The Ukrainian Insurgent Army (upа)

It was in Polissia and Volhynia that the first Ukrainian nationalist partisan units appeared and, surprisingly, at the outset they were not associated with the OUN. As soon as the Nazi-Soviet war broke out, Taras Bulba-Borovets, a local Ukrainian activist, formed an irregular unit called “Polissian Sich”, later renamed the UPA (Ukrainska Povstanska Armiia – Ukrainian Insurgent Army), for the purpose of cleansing his region of the remnants of the Red Army. He proclaimed himself the major otaman of Ukraine. When the Germans tried to disband his unit in late 1941, he started to fight both the Germans and the Soviets. In 1942, members of both OUN-M and OUN-B also established small units in Volhynia.
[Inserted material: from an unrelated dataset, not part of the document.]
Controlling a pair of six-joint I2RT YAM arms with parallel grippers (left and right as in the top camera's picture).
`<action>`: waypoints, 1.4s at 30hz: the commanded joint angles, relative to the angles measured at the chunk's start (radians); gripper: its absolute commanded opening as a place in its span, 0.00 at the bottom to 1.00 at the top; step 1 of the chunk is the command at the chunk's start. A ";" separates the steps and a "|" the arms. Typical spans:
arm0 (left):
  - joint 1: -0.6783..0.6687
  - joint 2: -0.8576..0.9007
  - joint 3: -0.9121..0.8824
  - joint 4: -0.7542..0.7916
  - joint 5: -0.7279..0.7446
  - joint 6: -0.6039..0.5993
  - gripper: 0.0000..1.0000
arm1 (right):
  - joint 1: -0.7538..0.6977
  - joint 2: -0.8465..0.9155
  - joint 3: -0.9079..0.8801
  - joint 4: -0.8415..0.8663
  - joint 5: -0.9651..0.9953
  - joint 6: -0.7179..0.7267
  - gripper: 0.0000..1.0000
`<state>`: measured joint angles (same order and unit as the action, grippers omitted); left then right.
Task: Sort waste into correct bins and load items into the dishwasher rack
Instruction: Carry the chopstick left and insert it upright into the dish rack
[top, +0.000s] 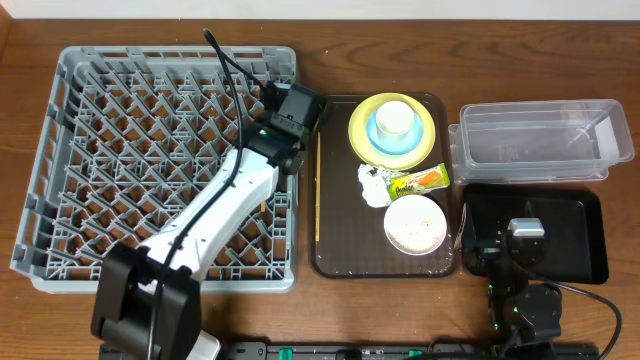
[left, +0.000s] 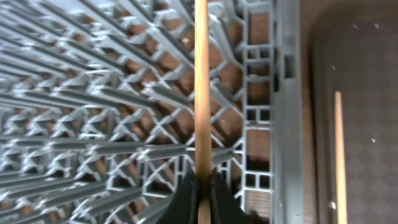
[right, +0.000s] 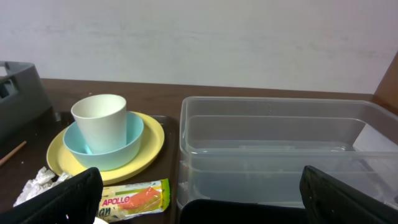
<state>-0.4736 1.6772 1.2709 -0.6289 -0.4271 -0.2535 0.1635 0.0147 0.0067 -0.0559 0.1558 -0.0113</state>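
Observation:
My left gripper (left: 203, 194) is shut on a thin wooden chopstick (left: 202, 87), held low over the right part of the grey dishwasher rack (left: 93, 124). In the overhead view that gripper (top: 281, 124) hangs near the rack's (top: 90, 150) right edge. The other chopstick (top: 318, 185) lies on the brown tray's left side. A white cup (top: 393, 119) sits in a light blue bowl (top: 378, 138) on the yellow plate (top: 360, 125). Tissue (top: 372, 186), snack wrapper (top: 418, 180) and white bowl (top: 414, 223) lie below them. My right gripper (right: 202, 208) stands open over the black tray (top: 580, 240), facing the clear tub (right: 273, 149).
The brown serving tray (top: 335, 255) sits between the rack and the two bins. The clear tub (top: 535, 140) stands behind the black tray at the right. My left arm (top: 215, 210) stretches diagonally across the rack. Bare wooden table shows along the front edge.

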 joint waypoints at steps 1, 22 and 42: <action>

In early 1943 almost all units of the OUN-M, the OUN-B, and Borovets were united into the UPA under the leadership of OUN-B. D. Kliachkovsky (Klym Savur), a member of the OUN-B leadership, was elected commander-in-chief of the UPA.20 The UPA quickly grew into a large, well-organized partisan army, which took control of large parts of Volhynia, Polissia, and, later, Galicia. Its numbers reached close to 40,000 fighters.21 Compared to other underground movements in Nazi-occupied Europe, the UPA was unique in that it had practically no foreign support. Its growth and strength were, therefore, an indication of the very considerable popular support it enjoyed among the Ukrainians.
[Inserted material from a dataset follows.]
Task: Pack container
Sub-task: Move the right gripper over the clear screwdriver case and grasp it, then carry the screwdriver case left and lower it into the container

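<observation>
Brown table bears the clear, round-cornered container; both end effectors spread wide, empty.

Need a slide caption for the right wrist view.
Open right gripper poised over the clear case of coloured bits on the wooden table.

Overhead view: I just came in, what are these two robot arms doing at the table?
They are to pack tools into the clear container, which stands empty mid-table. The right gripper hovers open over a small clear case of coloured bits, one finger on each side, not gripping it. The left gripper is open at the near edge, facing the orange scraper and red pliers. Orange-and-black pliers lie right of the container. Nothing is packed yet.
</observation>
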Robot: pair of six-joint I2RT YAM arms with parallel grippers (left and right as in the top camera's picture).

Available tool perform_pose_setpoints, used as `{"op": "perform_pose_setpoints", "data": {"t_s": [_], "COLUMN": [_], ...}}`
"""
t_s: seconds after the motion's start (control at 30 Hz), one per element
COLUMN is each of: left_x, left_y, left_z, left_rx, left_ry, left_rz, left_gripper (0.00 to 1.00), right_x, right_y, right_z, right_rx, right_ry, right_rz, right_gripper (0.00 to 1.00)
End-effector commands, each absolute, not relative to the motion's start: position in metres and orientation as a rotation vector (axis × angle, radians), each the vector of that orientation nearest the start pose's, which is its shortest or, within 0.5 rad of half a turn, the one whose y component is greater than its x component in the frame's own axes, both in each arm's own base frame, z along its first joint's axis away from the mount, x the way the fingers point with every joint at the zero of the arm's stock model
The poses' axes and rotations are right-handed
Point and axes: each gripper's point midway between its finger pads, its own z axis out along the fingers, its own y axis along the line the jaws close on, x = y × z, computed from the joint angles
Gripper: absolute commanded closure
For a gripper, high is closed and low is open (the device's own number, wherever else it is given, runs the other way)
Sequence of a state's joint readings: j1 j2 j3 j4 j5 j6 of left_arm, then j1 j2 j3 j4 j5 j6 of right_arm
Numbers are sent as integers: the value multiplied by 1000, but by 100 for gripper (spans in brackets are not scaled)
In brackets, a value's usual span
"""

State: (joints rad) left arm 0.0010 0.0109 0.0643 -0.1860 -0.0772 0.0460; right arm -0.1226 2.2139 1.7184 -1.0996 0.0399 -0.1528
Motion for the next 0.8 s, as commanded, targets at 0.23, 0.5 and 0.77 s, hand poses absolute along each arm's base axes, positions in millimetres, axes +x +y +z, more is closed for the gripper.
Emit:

In contrast to Soviet partisans, the UPA tried to avoid direct anti-German actions. The UPA units fought against the Germans only when being attacked or when it was necessary. They tried to spare local population from Nazi’s retaliating actions. More than 250 villages in Ukraine were burned with their inhabitants as punishments for Soviet partisan actions (the so-called collective responsibility practice). Moreover, in many regions of Volhynia and Polissia the UPA managed to protect German communications from diversions of Soviet partisans. By protecting German communications they protected Ukrainian civilians from retaliating actions. On the other hand, the UPA did not want to help the Soviet army by attacking the German army and thus losing their men. Regular fighting between the UPA and Germans started only from February 1943 and was not large-scale. The major enemies of the UPA were Soviet and Polish partisans.

In the course of the war the OUN changed its totalitarian ideology to get broader support. At its major large meetings in August 1943 and July 1944 the organization proclaimed democratization of the national movement. The OUN allowed the existence of several political parties instead of one, and gave up their slogan “Ukraine for Ukrainians!” Such democratic freedoms as those of speech, meetings, the press, consciousness, etc were also proclaimed, mostly to attract attention of the old western democracies (USA and Great Britain). The OUN hoped to get their help in the ‘fight against both dictators’: Hitler and Stalin. In general, the number one enemy of the UPA was the Soviet Union, the number two – Poland, and the number three – Germany.

When Soviet troops came to Western Ukraine in 1944 the UPA concluded an armistice with the Germans to spare its men for the fight against the Soviets. The retreating Germans left military supplies for the UPA and continued to supply the nationalists by air. Some Russian historians and pro-Russian politicians from Eastern Ukraine (N.Vitrenko, P.Symonenko) point to these facts as signs of collaboration between the Nazis and the UPA. Most Ukrainian historians, however, say that it was a practical decision on both sides as the Germans and the UPA had a very powerful common enemy.

Pro-Russian politicians in Ukraine claim that ‘serving’ Hitler was the greatest of Bandera’s crimes. Their opponents say that the relations between the OUN and Germans were tactical, while the strategic goal of the OUN was to achieve independence. At the same time they stress the fact that Fascist Germany and the Soviet Union cooperated until 22 June 1941. They also claim that the Communist regime in the USSR differed very little from the Nazi regime in Germany.